#### What you will do:
Exclude the pictures, then quote exactly the lines from the one holding "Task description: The" through the last line of the records.
*** Opening Records shown ***
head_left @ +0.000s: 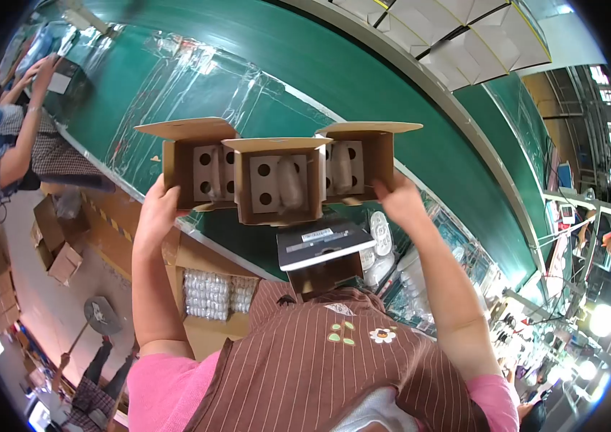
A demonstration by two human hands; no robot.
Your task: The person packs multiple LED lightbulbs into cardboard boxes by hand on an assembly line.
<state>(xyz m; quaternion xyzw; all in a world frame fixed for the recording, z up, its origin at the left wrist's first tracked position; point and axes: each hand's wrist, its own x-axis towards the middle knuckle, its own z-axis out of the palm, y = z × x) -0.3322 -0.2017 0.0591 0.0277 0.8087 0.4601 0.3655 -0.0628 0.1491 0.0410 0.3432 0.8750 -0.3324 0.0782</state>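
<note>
Three open brown cardboard boxes stand side by side in front of me, flaps raised: a left box (179, 173), a middle box (243, 187) and a right box (383, 162). Inside each is a white insert with round holes and a pale wrapped piece, such as the wrapped piece (290, 183) in the middle one. My left hand (158, 214) is closed on the left box's outer lower side. Against the right box's outer side, my right hand (399, 201) is closed, fingers partly hidden. Closer to my body is an open black box (326, 243) with a label.
The green worktop (248, 43) carries clear plastic film. White plastic-wrapped pieces (379, 248) lie right of the black box. A carton (219, 294) of wrapped pieces sits at lower left. Another person (17, 144) handles a dark box at far left; white boxes (464, 36) are stacked top right.
</note>
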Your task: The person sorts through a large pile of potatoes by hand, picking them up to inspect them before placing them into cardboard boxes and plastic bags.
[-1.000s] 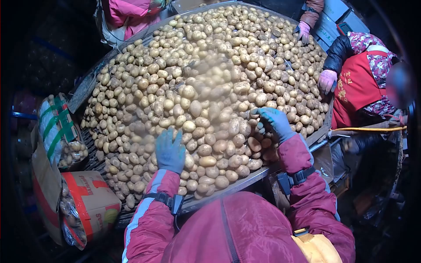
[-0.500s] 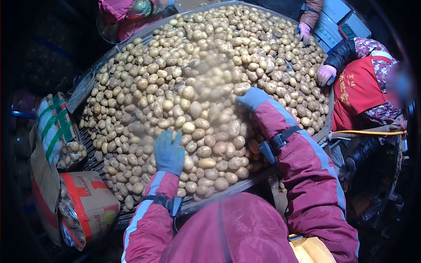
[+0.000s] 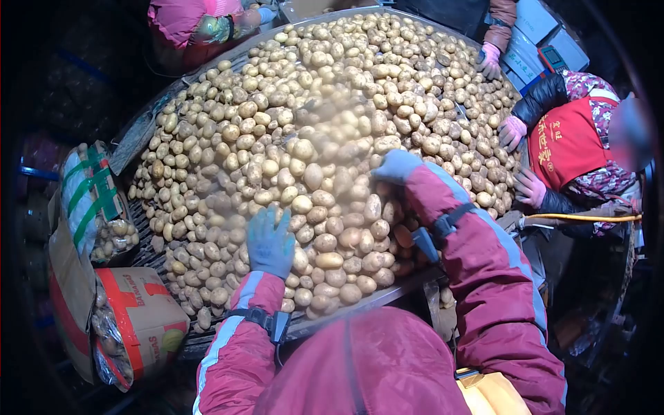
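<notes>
A large heap of potatoes (image 3: 328, 260) covers a slatted table in front of me. My left hand (image 3: 270, 243), in a blue glove, lies on the near part of the heap with its fingers spread and nothing gripped. Farther forward and to the right, my right hand (image 3: 397, 167), also gloved in blue, rests against the potatoes with its fingers pointing left and downward. Its fingertips and palm side are hidden, so any potato under it cannot be made out. Both my wrists carry dark straps with buckles.
At the left stand an open banana carton (image 3: 142, 315) and a green-taped bag of potatoes (image 3: 111, 235). A metal rim (image 3: 377, 297) edges the table. Across it, co-workers' gloved hands (image 3: 513, 131) touch the heap's right side. Blue-white boxes (image 3: 529, 48) are stacked at the far right.
The view has shifted slightly. At the right, the co-worker in the red apron now shows a second pink-gloved hand at the table edge. My hands have stayed nearly in place.
</notes>
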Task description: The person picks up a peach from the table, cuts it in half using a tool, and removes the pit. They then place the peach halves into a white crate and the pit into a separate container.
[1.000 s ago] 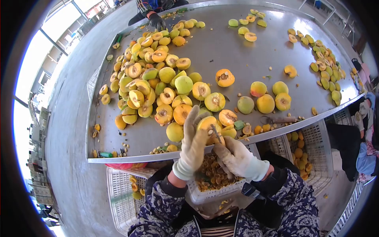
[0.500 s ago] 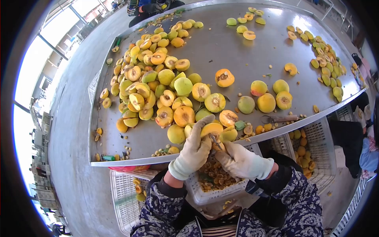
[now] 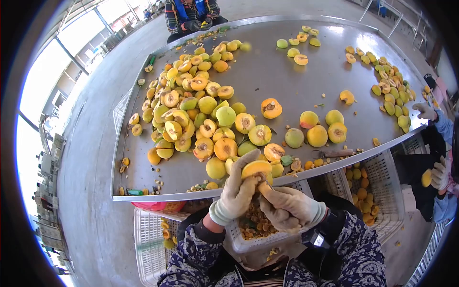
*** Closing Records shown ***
#### Solution to the exercise:
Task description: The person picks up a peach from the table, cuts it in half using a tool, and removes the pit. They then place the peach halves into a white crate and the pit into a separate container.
[1.000 s ago] 
[0.500 s ago] 
[now] 

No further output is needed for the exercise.